I learned a lot from the experiment and came out of it with at least one bit of useful information. Will I try to restrict salt in my diet? No, I don’t think salt restriction can work for me. From now on I will ensure that I get sufficient salt on a daily basis.

Summary

These are the main points I learned during the experiment, from most to least interesting.

1. Salt restriction caused impaired thermoregulation. In hot weather, my cardiovascular system was not able to sufficiently lower my body temperature. This resulted in an elevated heart rate and hypethermia (up to 101.5 degrees in one instance). This can be dangerous, so be careful if you try this at home.

2. No clinically meaningful change in blood pressure. Systolic pressure was unchanged, though salt loading may have caused a small rise in diastolic pressure. This does not rule out long term negative effects from chronic salt loading (see discussion below), but it does show that, as previously discussed, my kidneys seem to basically work and can regulate my blood pressure through the maintenance of fluid and electrolyte balance in response to changes in my sodium intake.
3. Salt reduction may increase susceptibility to skin infections. Three days into the salt restriction phase, I came down with what was probably a staph infection in my right eyelid. This responded to antibiotics but it came back once I went off them. Since adding back salt I have had no problems with skin infections and no more antibiotics.
4. Possible strength loss. I did not perform well in the gym on my usual strength training program.
5. My taste for salt adapts quickly to restriction and loading. I experienced no cravings even when my sodium intake was too low. I can’t just “listen to my body”. Likewise, while the salt loading phase was difficult for the first two or three days, my taste rapidly adjusted to the added salt.
6. Bodyweight changes. I experienced substantial changes in body fluid levels (e.g. 6 pound weight gain within two hours of the transition from the salt restriction to the salt loading phase).

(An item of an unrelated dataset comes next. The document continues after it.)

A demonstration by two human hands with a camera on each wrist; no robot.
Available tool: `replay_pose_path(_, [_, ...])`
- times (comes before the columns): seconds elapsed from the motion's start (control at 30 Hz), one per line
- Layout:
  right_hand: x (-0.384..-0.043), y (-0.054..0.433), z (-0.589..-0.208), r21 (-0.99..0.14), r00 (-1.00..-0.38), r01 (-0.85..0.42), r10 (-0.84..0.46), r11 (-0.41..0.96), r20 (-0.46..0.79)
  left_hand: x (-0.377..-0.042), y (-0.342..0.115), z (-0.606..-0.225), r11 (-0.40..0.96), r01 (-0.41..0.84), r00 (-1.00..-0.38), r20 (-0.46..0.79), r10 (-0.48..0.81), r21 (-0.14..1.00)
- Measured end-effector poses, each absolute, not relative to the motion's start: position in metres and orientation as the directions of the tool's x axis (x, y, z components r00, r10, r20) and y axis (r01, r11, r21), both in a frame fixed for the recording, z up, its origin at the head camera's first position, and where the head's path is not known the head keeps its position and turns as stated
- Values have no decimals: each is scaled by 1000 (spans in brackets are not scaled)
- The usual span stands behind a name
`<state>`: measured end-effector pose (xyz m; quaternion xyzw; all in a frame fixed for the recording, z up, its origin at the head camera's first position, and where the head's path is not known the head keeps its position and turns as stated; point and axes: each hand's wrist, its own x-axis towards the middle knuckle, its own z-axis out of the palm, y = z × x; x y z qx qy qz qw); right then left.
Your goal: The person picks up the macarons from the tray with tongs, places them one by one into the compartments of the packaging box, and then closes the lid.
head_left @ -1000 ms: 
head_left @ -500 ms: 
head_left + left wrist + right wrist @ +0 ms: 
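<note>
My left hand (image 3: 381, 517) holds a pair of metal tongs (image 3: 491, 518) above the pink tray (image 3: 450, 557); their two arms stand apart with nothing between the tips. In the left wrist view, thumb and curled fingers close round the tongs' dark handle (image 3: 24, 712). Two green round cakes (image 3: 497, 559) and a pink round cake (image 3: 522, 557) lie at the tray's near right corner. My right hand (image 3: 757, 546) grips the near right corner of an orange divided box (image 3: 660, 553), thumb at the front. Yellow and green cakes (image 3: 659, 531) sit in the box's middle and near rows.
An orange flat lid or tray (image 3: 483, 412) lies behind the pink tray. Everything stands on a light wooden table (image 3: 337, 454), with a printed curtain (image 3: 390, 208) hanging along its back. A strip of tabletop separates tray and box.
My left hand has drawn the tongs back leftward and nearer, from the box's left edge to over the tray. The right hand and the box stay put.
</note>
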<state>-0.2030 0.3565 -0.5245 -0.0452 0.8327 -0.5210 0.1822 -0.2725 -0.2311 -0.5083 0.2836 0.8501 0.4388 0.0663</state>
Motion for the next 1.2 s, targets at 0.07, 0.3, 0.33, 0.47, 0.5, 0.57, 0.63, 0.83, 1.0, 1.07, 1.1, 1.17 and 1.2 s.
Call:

Conclusion: A low carb paleo diet must include added salt (for me). Can others do without? Perhaps, and some scientists such as Loren Cordain and Tim Noakes (e.g. this podcast episode 18 at 1:03:50) seem to think they can. Skip ahead to read my further musings on this question.

Study Design

The experiment had three phases. First, I did a one week lead-in phase (phase I) where I made no changes to diet or salt consumption. The purpose of phase I was to establish a blood pressure baseline through daily morning measurements (see Measurement Methods below).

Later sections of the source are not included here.